_Exercise goal_
All that is wanted is an exact copy of the lines below, starting at the one that contains "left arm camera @" and running to the end.

_Information supplied_
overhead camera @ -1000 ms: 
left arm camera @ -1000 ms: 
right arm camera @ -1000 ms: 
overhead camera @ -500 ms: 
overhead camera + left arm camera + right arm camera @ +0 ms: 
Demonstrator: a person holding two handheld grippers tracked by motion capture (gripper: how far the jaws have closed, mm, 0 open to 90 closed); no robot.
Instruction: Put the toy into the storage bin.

_Your response_
left arm camera @ -1000 ms: 
right arm camera @ -1000 ms: 
overhead camera @ -500 ms: 
overhead camera + left arm camera + right arm camera @ +0 ms: 
Demonstrator: a person holding two handheld grippers tracked by motion capture (gripper: how far the jaws have closed, mm, 0 open to 90 closed); no robot.
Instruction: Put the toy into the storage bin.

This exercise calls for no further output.